- _Task objective_
From the records below, print exactly the lines starting at the one containing "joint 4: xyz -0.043" and ending at the one containing "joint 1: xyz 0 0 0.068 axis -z", ends included, and nothing else.

- _Given data_
%%

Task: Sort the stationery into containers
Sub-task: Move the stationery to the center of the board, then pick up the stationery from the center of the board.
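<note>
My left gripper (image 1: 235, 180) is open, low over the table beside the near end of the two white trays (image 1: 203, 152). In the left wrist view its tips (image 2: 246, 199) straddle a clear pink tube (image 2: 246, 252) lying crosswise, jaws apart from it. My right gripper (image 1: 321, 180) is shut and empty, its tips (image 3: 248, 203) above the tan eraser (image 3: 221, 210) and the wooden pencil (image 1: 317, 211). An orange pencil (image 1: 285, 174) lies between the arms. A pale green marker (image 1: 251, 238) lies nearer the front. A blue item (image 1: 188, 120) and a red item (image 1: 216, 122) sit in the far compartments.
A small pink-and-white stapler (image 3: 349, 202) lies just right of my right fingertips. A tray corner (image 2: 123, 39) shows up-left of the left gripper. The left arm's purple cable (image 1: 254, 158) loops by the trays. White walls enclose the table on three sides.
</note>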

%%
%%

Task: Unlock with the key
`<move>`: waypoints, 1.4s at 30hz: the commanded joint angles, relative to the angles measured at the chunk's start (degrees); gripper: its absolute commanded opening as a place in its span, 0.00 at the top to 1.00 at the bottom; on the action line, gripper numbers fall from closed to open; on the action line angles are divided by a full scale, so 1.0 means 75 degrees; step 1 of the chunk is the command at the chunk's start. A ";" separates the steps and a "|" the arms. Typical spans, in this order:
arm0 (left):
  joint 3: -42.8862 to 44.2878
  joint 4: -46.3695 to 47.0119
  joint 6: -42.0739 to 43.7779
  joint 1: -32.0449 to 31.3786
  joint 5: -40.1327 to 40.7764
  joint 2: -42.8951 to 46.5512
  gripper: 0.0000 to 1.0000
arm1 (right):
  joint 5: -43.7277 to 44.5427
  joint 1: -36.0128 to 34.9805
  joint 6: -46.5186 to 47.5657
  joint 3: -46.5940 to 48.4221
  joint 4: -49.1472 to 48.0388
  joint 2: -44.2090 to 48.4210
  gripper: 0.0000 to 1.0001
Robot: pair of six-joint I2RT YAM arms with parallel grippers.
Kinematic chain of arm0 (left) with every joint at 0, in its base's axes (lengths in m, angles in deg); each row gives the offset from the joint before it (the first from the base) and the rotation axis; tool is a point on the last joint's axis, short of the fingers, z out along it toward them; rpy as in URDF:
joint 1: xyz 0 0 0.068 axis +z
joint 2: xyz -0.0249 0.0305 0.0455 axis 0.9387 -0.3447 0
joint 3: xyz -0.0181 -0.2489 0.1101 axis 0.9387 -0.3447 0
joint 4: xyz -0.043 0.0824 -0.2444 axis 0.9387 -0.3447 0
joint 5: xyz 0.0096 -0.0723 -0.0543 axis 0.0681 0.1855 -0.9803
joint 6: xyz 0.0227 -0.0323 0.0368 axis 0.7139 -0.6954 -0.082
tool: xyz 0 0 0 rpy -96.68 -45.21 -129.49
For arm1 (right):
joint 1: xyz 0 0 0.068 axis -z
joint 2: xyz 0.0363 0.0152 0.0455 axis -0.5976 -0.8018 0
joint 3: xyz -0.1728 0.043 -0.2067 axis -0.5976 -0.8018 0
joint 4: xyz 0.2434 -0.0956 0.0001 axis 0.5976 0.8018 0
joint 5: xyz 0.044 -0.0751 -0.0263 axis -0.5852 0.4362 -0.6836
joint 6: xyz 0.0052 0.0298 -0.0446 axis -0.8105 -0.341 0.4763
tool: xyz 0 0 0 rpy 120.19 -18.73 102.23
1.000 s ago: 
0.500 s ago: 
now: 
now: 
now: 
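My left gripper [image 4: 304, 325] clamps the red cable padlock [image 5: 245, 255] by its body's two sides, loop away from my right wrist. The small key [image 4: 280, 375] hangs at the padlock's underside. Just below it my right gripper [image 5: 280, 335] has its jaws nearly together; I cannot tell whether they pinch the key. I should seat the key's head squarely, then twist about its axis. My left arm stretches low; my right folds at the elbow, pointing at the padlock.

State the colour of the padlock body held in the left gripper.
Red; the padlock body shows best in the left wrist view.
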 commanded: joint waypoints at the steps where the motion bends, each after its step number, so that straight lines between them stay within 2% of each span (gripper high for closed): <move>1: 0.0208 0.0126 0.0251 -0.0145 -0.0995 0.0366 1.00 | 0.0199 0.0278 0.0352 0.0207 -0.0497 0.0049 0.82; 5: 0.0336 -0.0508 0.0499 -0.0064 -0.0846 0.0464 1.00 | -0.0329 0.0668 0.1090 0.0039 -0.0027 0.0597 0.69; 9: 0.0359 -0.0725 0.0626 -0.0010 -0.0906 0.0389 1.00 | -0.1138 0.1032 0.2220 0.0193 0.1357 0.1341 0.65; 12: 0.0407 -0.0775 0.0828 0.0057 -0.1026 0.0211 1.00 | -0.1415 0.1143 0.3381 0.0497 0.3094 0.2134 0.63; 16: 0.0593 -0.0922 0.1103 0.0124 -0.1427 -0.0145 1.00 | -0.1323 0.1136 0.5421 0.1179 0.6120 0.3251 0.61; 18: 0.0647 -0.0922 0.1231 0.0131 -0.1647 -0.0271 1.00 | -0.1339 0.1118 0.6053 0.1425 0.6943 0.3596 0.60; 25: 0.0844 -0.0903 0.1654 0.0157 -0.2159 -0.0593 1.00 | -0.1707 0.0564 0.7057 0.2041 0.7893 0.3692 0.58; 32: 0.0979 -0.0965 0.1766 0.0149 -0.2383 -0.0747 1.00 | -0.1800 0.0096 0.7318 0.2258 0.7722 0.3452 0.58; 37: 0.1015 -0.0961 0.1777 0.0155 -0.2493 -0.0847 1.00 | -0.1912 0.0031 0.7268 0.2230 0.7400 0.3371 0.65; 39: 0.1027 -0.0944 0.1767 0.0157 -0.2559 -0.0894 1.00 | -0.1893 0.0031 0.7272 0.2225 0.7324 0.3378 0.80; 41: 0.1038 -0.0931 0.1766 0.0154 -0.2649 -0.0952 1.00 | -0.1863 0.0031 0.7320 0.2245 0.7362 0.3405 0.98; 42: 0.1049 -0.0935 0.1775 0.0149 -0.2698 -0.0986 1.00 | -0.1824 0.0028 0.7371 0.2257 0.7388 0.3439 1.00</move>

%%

- _Solution_
joint 4: xyz -0.043 0.0824 -0.2444 axis 0.9387 -0.3447 0
joint 5: xyz 0.0096 -0.0723 -0.0543 axis 0.0681 0.1855 -0.9803
joint 6: xyz 0.0227 -0.0323 0.0368 axis 0.7139 -0.6954 -0.082
tool: xyz 0 0 0 rpy -96.68 -45.21 -129.49
For arm1 (right):
joint 1: xyz 0 0 0.068 axis -z

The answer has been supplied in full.